WORK INSTRUCTIONS:
Transcribe the listing below exactly, without pictures.

--- START ---

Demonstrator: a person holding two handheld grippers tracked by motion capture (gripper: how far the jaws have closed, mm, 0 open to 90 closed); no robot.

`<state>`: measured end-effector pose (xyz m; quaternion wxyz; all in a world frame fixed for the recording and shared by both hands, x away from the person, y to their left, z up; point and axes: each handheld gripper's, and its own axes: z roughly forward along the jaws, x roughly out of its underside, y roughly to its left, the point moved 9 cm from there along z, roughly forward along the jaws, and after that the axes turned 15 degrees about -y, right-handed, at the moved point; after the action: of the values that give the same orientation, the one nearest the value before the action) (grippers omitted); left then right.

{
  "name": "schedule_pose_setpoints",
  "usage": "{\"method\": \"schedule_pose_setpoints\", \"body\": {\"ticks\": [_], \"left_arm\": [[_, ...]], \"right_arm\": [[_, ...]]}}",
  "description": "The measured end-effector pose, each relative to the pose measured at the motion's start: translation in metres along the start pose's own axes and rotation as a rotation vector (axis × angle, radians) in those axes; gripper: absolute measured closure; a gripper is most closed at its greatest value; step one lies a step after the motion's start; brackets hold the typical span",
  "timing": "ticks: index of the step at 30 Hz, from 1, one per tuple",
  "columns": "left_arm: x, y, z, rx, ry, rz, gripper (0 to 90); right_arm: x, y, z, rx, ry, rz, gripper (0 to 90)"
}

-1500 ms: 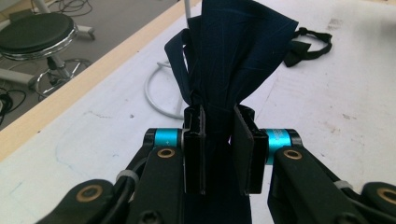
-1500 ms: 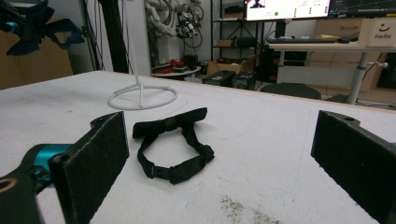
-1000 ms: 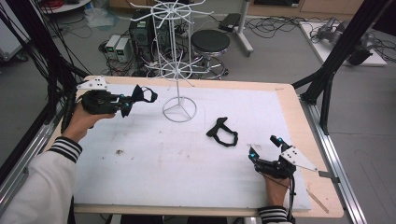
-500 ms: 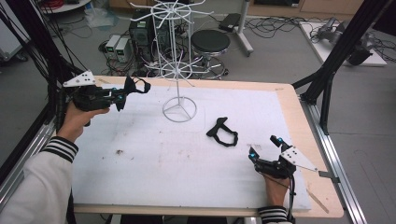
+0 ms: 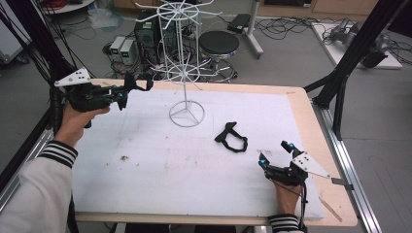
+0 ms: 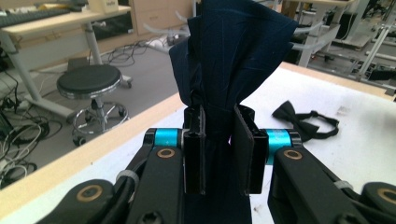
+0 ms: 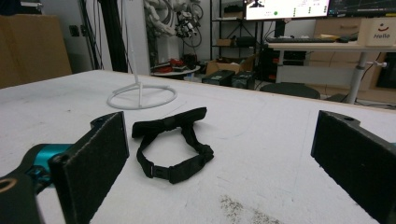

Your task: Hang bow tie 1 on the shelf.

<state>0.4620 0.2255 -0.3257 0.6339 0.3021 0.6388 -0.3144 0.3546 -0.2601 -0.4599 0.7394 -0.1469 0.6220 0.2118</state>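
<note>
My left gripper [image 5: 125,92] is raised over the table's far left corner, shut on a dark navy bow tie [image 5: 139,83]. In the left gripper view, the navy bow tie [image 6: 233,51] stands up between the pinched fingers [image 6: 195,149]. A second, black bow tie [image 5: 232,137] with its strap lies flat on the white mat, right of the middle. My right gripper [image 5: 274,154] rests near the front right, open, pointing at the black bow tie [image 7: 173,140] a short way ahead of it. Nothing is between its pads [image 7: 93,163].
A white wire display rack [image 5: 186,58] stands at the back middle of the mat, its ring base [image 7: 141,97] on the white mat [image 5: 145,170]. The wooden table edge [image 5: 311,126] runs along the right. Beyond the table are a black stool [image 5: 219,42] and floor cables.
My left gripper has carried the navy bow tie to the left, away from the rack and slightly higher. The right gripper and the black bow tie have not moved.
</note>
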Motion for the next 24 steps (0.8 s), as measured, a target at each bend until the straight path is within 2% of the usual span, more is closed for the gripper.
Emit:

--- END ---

OUTPUT FOR THIS EXERCISE:
Demonstrator: a person holding two handheld grippers tracked by motion capture (gripper: how far the jaws have closed, mm, 0 open to 90 closed); no robot.

`<state>`: measured end-effector pose (xyz m; quaternion wxyz; all in a world frame fixed for the recording and shared by both hands, x away from the person, y to their left, z up; point and axes: each handheld gripper's, and its own axes: z roughly forward along the jaws, x roughly out of its underside, y roughly to its left, the point moved 9 cm from there along z, roughly forward along the jaws, and after that the axes turned 15 degrees about -y, right-handed, at the moved point; after the action: of the values that give the same orientation, the one nearest the value before the action) (grippers omitted); left then right.

{
  "name": "schedule_pose_setpoints",
  "usage": "{\"method\": \"schedule_pose_setpoints\", \"body\": {\"ticks\": [_], \"left_arm\": [[_, ...]], \"right_arm\": [[_, ...]]}}",
  "description": "The measured end-effector pose, each relative to the pose measured at the motion's start: translation in metres along the start pose's own axes and rotation as a rotation vector (axis × angle, radians) in those axes; gripper: absolute measured closure; a gripper is most closed at its greatest value; step one lies a step after the motion's start; brackets hold the typical span",
  "timing": "ticks: index of the step at 30 Hz, from 1, one per tuple",
  "columns": "left_arm: x, y, z, rx, ry, rz, gripper (0 to 90); right_arm: x, y, z, rx, ry, rz, gripper (0 to 90)"
}

-1500 ms: 
-1500 ms: 
-1000 ms: 
-500 ms: 
+0 ms: 
+0 ms: 
+0 ms: 

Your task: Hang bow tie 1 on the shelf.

<state>0.4620 0.2255 -0.3257 0.6339 0.3021 0.6388 -0.3144 0.3546 -0.2601 -0.4599 0.7394 -0.1469 0.6220 0.2118</state>
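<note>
My left gripper [image 5: 125,92] is raised over the table's far left corner, shut on a dark navy bow tie [image 5: 139,83]. In the left gripper view, the navy bow tie [image 6: 233,51] stands up between the pinched fingers [image 6: 195,149]. A second, black bow tie [image 5: 232,137] with its strap lies flat on the white mat, right of the middle. My right gripper [image 5: 274,154] rests near the front right, open, pointing at the black bow tie [image 7: 173,140] a short way ahead of it. Nothing is between its pads [image 7: 93,163].
A white wire display rack [image 5: 186,58] stands at the back middle of the mat, its ring base [image 7: 141,97] on the white mat [image 5: 145,170]. The wooden table edge [image 5: 311,126] runs along the right. Beyond the table are a black stool [image 5: 219,42] and floor cables.
My left gripper has carried the navy bow tie to the left, away from the rack and slightly higher. The right gripper and the black bow tie have not moved.
</note>
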Motion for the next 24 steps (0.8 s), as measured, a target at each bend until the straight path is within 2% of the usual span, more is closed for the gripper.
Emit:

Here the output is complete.